**Task details**
In the entries below, which lines run from the one containing "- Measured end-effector" to the one containing "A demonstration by"? Copy exactly those lines, ends included, and no others.

------

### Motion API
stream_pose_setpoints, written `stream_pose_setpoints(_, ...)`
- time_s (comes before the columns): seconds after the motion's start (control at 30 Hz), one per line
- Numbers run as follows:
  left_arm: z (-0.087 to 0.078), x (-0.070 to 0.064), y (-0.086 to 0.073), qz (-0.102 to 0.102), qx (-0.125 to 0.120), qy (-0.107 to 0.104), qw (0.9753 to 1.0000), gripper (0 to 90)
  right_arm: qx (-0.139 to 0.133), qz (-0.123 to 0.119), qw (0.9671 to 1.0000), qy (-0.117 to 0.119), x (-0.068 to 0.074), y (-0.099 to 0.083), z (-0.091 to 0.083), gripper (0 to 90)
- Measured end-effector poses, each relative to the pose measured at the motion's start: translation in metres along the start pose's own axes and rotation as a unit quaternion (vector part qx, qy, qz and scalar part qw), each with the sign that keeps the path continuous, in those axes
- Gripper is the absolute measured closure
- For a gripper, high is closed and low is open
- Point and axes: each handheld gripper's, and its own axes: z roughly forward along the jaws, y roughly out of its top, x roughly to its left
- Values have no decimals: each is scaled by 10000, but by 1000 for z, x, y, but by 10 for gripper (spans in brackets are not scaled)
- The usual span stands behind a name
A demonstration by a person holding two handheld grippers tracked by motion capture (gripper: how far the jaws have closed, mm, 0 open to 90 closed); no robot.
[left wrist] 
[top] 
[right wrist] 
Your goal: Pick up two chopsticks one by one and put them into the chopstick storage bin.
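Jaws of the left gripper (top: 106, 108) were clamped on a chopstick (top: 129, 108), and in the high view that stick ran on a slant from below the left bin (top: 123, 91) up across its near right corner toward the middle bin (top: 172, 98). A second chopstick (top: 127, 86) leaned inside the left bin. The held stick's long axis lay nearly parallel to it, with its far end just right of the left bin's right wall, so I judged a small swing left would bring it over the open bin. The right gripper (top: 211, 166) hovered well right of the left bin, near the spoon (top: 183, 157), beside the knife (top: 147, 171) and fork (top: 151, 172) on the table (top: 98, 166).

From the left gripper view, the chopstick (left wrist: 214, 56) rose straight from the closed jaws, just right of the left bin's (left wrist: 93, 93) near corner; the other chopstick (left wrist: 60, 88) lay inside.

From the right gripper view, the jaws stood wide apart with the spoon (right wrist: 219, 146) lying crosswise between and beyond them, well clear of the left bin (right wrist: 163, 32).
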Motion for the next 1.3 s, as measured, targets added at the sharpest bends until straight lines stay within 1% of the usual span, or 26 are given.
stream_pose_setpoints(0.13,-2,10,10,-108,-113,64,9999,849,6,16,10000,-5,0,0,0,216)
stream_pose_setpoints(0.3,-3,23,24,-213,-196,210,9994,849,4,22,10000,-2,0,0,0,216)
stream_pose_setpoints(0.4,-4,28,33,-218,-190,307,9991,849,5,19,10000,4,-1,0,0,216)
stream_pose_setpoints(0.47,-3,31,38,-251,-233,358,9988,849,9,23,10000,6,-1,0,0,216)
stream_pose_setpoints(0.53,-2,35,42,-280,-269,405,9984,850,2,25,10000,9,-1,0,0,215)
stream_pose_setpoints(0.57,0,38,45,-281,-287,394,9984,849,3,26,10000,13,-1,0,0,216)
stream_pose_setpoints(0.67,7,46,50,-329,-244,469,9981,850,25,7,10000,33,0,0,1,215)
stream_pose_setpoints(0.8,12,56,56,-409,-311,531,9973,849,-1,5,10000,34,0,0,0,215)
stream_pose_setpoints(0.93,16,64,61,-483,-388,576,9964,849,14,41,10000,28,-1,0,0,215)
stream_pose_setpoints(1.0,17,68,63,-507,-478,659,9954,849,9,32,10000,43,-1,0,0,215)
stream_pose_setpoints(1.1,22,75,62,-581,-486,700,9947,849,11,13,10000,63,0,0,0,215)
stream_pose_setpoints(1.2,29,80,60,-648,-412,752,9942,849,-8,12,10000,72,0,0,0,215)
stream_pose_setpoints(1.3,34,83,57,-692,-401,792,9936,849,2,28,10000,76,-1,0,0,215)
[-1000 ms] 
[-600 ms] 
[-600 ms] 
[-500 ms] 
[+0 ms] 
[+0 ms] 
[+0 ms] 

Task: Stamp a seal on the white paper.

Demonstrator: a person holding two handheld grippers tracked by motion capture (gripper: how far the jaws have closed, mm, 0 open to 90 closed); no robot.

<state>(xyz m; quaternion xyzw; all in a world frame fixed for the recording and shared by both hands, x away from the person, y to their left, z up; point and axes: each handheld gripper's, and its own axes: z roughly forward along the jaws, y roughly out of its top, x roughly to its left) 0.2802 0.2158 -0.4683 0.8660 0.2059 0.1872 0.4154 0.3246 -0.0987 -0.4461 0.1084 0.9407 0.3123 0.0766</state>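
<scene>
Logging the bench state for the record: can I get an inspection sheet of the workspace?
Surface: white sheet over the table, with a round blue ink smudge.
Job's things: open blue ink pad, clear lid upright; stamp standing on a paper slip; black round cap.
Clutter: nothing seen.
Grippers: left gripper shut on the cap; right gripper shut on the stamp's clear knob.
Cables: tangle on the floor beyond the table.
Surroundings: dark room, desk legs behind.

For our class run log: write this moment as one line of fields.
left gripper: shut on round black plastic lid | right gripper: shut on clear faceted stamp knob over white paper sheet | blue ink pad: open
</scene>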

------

**Worked solution**
- Measured end-effector poses, each relative to the pose measured at the motion's start: translation in metres along the start pose's own axes and rotation as a unit quaternion (vector part qx, qy, qz and scalar part qw), each with the sign that keeps the path continuous, in those axes
- Gripper is the absolute measured closure
- For a gripper, high is closed and low is open
- Point and axes: each handheld gripper's, and its own axes: z roughly forward along the jaws, y roughly out of its top, x roughly to its left
- Values have no decimals: each is scaled by 10000, but by 1000 for z, x, y, but by 10 for gripper (spans in brackets are not scaled)
- The usual span stands behind a name
A demonstration by a person holding two handheld grippers tracked by motion capture (gripper: how far the jaws have closed, mm, 0 open to 90 closed); no robot.

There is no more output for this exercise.